§ **Task goal**: Report every line of the records that contains the word "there".
• • • • • • •
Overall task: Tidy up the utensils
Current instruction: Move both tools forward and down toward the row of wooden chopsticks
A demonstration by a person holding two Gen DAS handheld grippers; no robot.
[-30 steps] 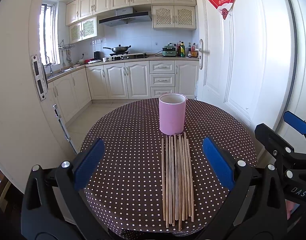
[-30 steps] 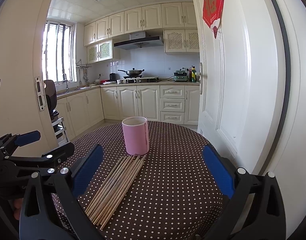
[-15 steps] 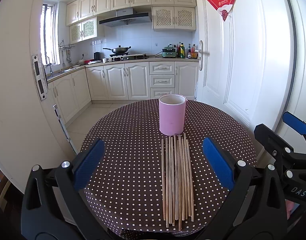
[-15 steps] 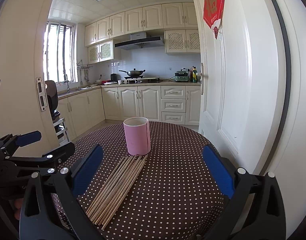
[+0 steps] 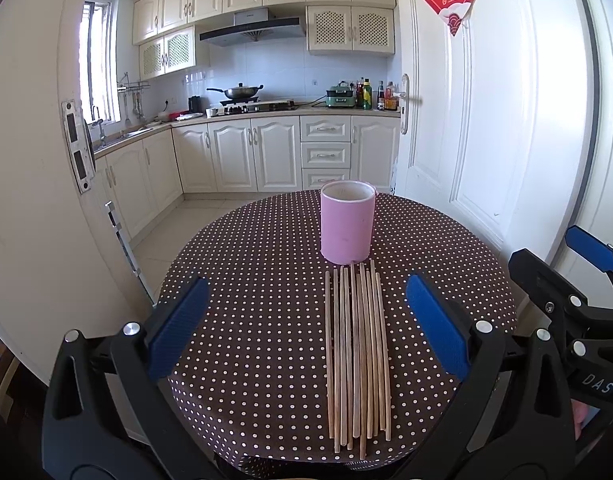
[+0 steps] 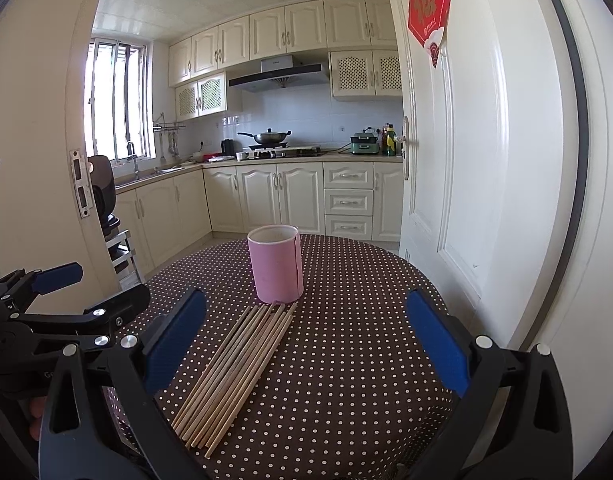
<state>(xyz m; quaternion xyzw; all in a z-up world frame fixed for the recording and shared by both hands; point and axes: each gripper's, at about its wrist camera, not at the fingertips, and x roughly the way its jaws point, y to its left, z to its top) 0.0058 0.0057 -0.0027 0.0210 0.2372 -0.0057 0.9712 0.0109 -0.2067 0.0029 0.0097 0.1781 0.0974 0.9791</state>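
Both grippers have eased back/up a touch vs 1 s ago; pink cup and sticks sit a bit lower in each view, nothing on the table moved. Left gripper [image 5: 306, 322], black frame w/ blue pads, hovers over the near edge of the round table w/ brown white-dotted cloth [image 5: 246, 280], jaws spread wide, nothing between. Right gripper [image 6: 306, 338], same build, also spread wide and empty, off to 3 o'clock of the left one. Row of thin light wooden chopsticks [image 5: 356, 356] lies flat, side by side, at table centre-near. Far tips reach the base of the pink cylindrical cup [image 5: 347, 227], upright at 12 o'clock of the row; touching or not, can't tell.
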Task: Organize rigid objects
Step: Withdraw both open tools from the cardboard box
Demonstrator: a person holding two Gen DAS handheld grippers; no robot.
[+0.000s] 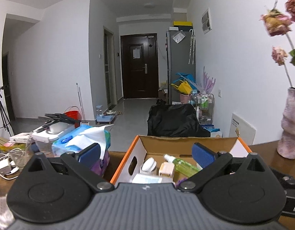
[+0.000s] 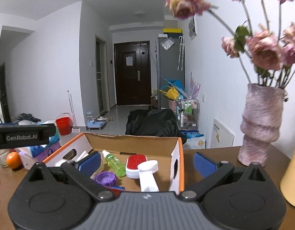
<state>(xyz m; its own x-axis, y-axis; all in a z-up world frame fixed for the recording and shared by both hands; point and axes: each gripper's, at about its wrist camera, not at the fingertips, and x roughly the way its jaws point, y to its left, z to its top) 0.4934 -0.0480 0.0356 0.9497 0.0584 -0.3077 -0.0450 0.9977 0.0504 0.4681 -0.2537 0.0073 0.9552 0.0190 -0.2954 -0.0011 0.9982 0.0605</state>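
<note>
Sitting on the wooden counter (image 2: 205, 153), the open cardboard box (image 2: 132, 143) with orange edges holds the rigid items: a green spray bottle (image 2: 113, 163) lying near its middle, a red-and-white brush (image 2: 135, 164) just right of the bottle, a white handled tool (image 2: 148, 176) touching the brush on its near side, and a purple ribbed lid (image 2: 105, 178) at the near left. The right gripper (image 2: 147, 162) hovers above the box's near right part with its jaws spread wide and holding nothing. The left gripper (image 1: 146, 152) hangs over the box's left part, jaws likewise wide and empty. Left of the box lie a blue tissue pack (image 1: 80, 141) and an orange (image 2: 13, 160). To the far right stands a pink vase (image 2: 260, 124) of dried roses.
</note>
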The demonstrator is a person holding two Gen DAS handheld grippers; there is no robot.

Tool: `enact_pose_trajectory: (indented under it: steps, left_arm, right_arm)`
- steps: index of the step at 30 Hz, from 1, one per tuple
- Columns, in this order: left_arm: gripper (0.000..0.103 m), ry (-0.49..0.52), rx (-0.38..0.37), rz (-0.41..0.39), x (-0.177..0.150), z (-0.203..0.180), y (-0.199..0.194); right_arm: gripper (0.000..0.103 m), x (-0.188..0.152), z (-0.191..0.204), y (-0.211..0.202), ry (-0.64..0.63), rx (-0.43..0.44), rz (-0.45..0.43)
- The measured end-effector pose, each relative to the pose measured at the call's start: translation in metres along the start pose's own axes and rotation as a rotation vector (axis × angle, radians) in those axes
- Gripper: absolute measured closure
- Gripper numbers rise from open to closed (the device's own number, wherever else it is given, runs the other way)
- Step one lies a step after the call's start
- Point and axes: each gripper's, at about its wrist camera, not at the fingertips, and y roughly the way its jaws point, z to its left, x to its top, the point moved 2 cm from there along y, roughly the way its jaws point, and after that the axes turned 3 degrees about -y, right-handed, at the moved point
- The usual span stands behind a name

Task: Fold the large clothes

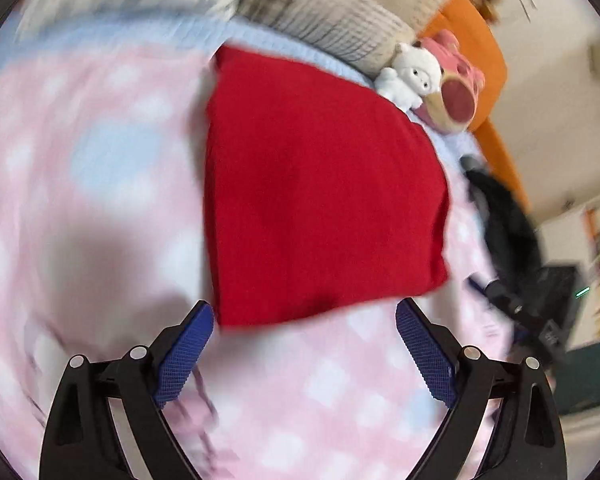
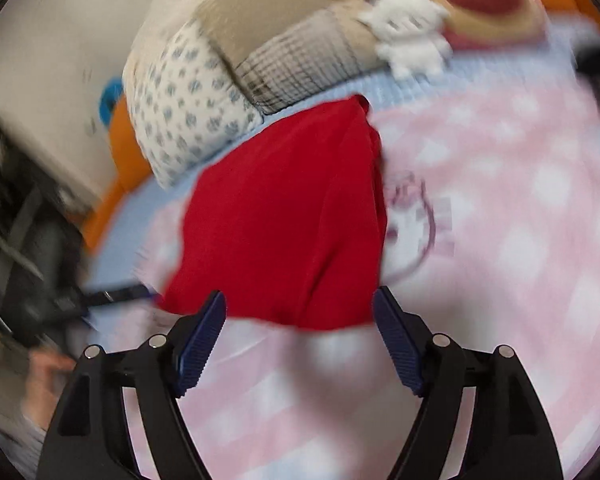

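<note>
So we've got the red garment (image 1: 320, 200) lying folded into a compact block on the pink checkered blanket (image 1: 100, 160). Our left gripper (image 1: 305, 348) sits just short of its near edge, fingers spread wide, nothing between them. Same deal with our right gripper (image 2: 300, 340): fingers apart and empty, right by the garment's near edge. Beyond the garment, a white plush toy (image 1: 412, 74) leans against the pillows (image 1: 332, 16). Everything's pretty motion-blurred.
</note>
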Motion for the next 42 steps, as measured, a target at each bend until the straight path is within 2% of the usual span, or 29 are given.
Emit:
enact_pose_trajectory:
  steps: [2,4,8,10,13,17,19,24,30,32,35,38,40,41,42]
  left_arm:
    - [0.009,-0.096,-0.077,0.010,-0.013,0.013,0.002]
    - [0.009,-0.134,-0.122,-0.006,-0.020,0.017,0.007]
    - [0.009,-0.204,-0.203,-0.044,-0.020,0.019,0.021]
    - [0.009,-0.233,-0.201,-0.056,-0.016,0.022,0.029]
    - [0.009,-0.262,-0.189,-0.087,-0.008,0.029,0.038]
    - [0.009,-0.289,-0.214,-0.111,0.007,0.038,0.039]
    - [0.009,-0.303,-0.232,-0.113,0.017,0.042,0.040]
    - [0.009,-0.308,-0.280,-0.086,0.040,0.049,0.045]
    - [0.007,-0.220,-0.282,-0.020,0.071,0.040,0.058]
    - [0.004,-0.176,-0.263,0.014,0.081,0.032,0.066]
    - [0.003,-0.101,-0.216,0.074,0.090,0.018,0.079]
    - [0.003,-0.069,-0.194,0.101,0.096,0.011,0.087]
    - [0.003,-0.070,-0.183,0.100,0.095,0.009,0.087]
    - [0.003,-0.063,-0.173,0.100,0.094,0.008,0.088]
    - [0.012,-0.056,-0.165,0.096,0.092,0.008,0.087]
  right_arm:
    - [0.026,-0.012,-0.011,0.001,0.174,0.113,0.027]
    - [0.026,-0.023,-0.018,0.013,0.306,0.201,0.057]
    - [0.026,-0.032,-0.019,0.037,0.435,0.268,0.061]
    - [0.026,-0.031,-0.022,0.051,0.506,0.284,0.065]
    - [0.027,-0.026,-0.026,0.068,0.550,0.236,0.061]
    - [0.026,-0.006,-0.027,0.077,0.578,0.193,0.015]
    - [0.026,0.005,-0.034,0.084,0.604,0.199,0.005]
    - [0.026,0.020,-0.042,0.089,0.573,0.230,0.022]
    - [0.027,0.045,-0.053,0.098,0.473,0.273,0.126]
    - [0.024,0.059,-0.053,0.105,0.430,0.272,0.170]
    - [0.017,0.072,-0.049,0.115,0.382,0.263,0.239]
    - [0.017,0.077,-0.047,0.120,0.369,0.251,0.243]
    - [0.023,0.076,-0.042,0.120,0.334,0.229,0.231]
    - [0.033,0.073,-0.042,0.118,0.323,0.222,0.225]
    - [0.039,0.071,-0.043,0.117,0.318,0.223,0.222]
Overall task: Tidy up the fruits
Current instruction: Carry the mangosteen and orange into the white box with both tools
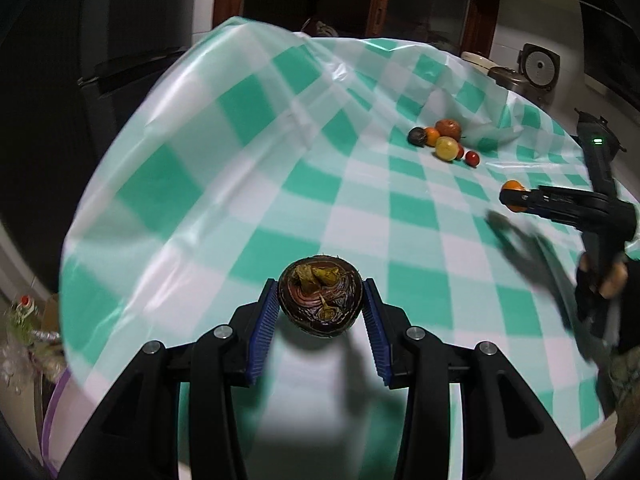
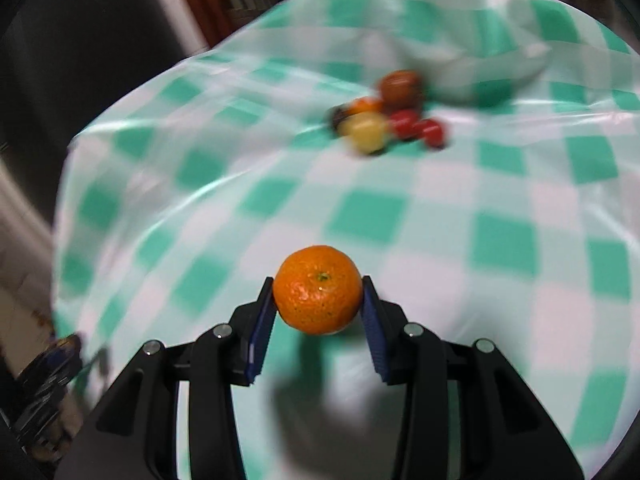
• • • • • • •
§ **Answer to the exercise**:
The demonstrator is a person holding two Gen DAS handheld grippers; there is no robot.
- Point and axes: each gripper's, at about its wrist camera, not at the fingertips, and y roughly the way its jaws point, z to its left, x to its top, the point moved 2 cm from there along y, roughly the way its jaws point, and after that the axes turned 3 degrees about -y, right-handed, at the moved point

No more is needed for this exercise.